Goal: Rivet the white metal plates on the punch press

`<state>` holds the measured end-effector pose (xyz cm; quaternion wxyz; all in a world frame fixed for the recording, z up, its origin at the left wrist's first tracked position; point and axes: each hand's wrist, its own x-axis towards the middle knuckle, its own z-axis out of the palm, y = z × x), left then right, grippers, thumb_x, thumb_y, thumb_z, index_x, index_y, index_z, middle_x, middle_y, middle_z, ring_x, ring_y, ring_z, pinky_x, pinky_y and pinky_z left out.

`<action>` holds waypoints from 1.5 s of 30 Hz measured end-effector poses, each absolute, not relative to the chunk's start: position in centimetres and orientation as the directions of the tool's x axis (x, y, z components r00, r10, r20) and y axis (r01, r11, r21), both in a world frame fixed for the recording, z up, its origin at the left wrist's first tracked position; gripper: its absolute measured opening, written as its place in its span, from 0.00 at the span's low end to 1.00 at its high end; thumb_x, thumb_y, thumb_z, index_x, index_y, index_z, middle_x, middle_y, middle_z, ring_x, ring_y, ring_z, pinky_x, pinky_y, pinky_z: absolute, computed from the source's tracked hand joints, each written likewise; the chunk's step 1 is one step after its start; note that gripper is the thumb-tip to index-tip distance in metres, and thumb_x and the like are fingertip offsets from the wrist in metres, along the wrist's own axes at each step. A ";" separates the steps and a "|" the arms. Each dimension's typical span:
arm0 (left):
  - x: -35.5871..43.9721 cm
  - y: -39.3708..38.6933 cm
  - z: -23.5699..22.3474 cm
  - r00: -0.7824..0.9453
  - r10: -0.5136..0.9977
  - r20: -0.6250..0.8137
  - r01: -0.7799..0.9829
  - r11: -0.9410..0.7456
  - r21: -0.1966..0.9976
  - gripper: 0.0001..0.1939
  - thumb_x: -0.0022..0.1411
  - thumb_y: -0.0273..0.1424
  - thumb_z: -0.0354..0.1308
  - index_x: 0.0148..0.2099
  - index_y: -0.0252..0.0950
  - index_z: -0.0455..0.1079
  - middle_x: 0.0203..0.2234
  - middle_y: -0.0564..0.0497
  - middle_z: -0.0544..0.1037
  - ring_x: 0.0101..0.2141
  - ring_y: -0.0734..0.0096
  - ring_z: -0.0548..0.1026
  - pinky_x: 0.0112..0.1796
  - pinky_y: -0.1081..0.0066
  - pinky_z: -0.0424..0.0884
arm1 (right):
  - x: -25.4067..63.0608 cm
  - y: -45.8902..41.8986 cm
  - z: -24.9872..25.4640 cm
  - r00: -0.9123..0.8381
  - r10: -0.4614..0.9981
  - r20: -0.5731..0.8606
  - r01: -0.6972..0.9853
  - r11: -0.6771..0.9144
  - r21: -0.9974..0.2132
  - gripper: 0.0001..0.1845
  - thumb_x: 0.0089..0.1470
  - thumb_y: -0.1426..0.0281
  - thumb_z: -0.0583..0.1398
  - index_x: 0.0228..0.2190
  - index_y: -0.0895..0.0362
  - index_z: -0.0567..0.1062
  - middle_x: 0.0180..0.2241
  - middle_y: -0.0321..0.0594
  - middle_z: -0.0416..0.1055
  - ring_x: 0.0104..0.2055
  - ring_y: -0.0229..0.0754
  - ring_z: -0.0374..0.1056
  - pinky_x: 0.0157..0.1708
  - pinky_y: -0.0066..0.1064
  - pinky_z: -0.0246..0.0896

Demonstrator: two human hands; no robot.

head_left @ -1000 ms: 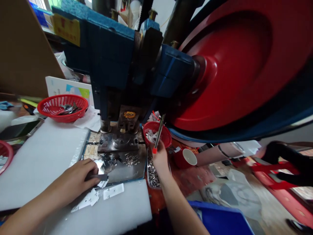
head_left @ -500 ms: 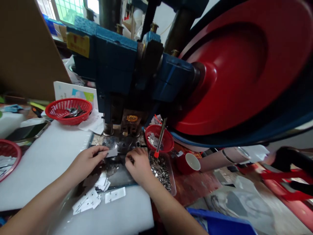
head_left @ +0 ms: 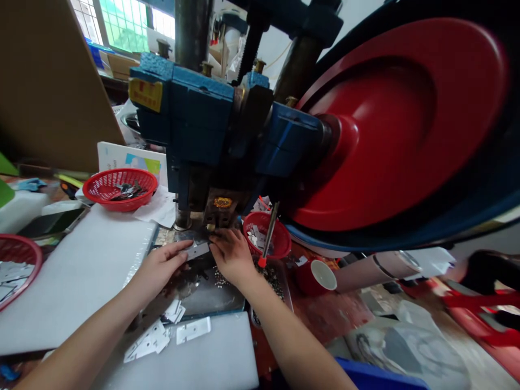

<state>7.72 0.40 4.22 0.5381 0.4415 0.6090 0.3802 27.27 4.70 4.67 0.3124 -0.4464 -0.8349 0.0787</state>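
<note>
Pinched between the thumb and fingers of my left hand (head_left: 164, 268) is a flat metal plate (head_left: 197, 251), held just in front of the press (head_left: 221, 208). My right hand (head_left: 233, 260) is closed, its fingertips at the die area by the plate's right end; anything in them is too small or hidden to make out. Small metal parts (head_left: 220, 277) lie on the press bed beneath my right wrist. Nearer to me, a loose pile of similar metal plates (head_left: 150, 340) and one single plate (head_left: 194, 330) rest on white foam.
A red basket (head_left: 119, 189) of metal pieces stands at left, another red basket (head_left: 268, 233) behind my right hand. A tub of small parts (head_left: 280, 279) sits partly under my right forearm. The large red flywheel (head_left: 390, 124) overhangs the right side, above a red cup (head_left: 319, 276).
My left hand has carried the plate slightly right, closer to the die. My right hand has moved forward to the die, uncovering small parts on the bed. The view has shifted slightly.
</note>
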 end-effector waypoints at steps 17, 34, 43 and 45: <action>8.4 2.8 2.3 0.325 0.670 0.667 0.740 -0.620 0.262 0.17 0.61 0.21 0.46 0.43 0.34 0.75 0.44 0.43 0.78 0.43 0.66 0.76 0.46 0.66 0.73 | 26.1 5.6 3.2 -0.157 0.950 0.269 0.427 0.311 -0.849 0.14 0.50 0.76 0.56 0.38 0.55 0.77 0.36 0.39 0.74 0.41 0.43 0.68 0.45 0.35 0.62; 8.2 4.5 2.1 0.405 0.780 0.477 0.833 -0.530 0.160 0.24 0.53 0.17 0.46 0.47 0.38 0.74 0.47 0.49 0.77 0.55 0.60 0.68 0.57 0.55 0.60 | 25.2 8.6 1.8 -0.110 0.957 0.267 0.505 0.285 -0.815 0.15 0.45 0.80 0.58 0.35 0.54 0.77 0.38 0.40 0.70 0.44 0.43 0.68 0.48 0.35 0.63; 7.7 2.5 4.5 0.177 0.895 0.409 0.874 -0.334 0.353 0.17 0.59 0.27 0.47 0.48 0.39 0.72 0.48 0.45 0.74 0.49 0.58 0.71 0.49 0.60 0.67 | 27.7 6.3 1.6 -0.024 0.931 0.364 0.424 0.340 -0.840 0.11 0.51 0.73 0.56 0.37 0.55 0.74 0.36 0.39 0.71 0.40 0.42 0.68 0.42 0.33 0.64; 7.8 1.5 4.6 0.161 0.947 0.277 0.862 -0.272 0.427 0.16 0.62 0.33 0.46 0.47 0.40 0.72 0.44 0.47 0.76 0.44 0.61 0.73 0.45 0.63 0.69 | 28.9 5.0 1.4 -0.049 0.945 0.323 0.413 0.313 -0.855 0.09 0.52 0.72 0.55 0.34 0.55 0.74 0.33 0.38 0.71 0.38 0.41 0.69 0.40 0.31 0.64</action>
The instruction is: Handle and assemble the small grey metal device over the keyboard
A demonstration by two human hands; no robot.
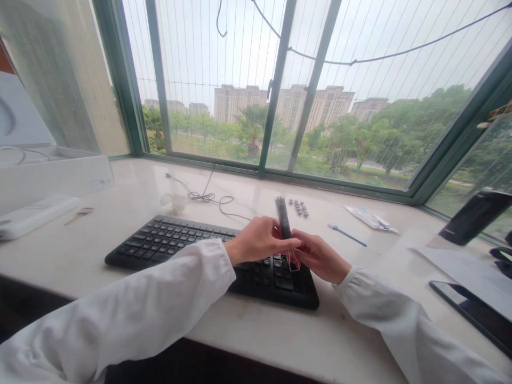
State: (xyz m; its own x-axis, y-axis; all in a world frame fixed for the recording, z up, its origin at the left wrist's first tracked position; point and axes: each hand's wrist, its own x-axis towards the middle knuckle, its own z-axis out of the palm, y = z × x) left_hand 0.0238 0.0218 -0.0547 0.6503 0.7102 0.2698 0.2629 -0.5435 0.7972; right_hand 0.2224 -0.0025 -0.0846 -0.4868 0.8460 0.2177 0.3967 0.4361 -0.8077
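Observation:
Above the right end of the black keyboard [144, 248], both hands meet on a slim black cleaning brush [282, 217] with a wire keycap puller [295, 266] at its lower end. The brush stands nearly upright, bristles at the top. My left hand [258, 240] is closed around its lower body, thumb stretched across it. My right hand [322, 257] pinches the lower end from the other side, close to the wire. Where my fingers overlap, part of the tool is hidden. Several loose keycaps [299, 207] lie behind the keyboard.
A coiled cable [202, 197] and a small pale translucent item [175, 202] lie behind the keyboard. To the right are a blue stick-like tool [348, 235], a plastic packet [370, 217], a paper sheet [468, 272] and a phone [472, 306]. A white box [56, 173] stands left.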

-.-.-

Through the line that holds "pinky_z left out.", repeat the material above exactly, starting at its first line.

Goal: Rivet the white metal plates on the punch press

`<state>` holds the measured end-effector pose (xyz cm; quaternion wxyz; all in a world frame fixed for the recording, z up, its origin at the left wrist's first tracked position; point and axes: each hand's wrist, its own x-axis towards the middle knuckle, its own z-axis out of the palm, y = z × x), left then right, grippers, thumb_x, thumb_y, thumb_z, index_x, index_y, index_z, middle_x, middle_y, middle_z, ring_x, ring_y, ring_z, pinky_x, pinky_y and pinky_z left out.

The requested output has been produced.